## What you should do
If pictures are present, leave them out, and copy the data word for word.

## Source material
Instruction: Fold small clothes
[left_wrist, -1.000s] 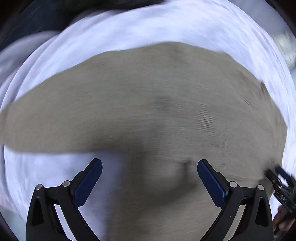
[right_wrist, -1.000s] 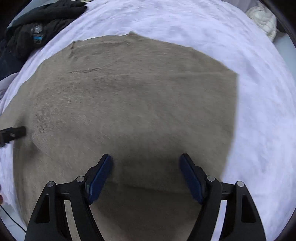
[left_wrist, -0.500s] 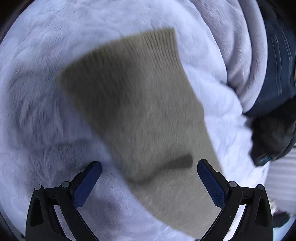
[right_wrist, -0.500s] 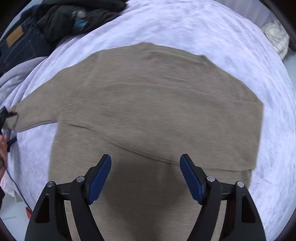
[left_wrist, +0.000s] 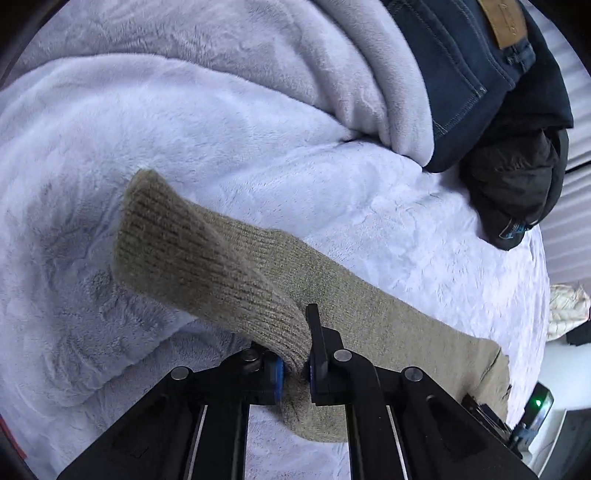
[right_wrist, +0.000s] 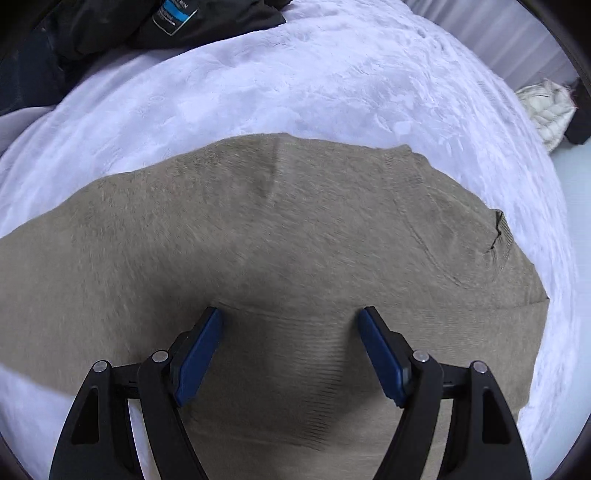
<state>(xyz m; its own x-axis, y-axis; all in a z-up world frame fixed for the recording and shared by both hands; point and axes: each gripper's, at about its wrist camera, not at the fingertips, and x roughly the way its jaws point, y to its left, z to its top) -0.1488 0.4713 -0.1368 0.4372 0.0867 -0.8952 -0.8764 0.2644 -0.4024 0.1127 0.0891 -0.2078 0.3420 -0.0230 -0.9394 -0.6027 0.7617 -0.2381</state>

## Exercise output
Instruction: Fold small clothes
[left_wrist, -1.000s] 
[right_wrist, -1.000s] 
[left_wrist, -0.500s] 
[right_wrist, -0.500s] 
[left_wrist, +0.000s] 
[right_wrist, +0.000s] 
<state>(xyz m; its own x-axis, y-axis; all in a z-up world frame fixed for the recording and shared by both hands; point and axes: each gripper's, at about its wrist camera, not at the fingertips, and x roughly the way its jaws point, y to its left, z to its top) -0.1488 0.4713 -0.1368 0.4372 0.0867 -0.8952 -0.8764 0.2644 -0.4024 0.1127 0.0891 -0.2078 0.3420 -0.0230 -0.9394 -0.6027 0.7617 -0.2381</state>

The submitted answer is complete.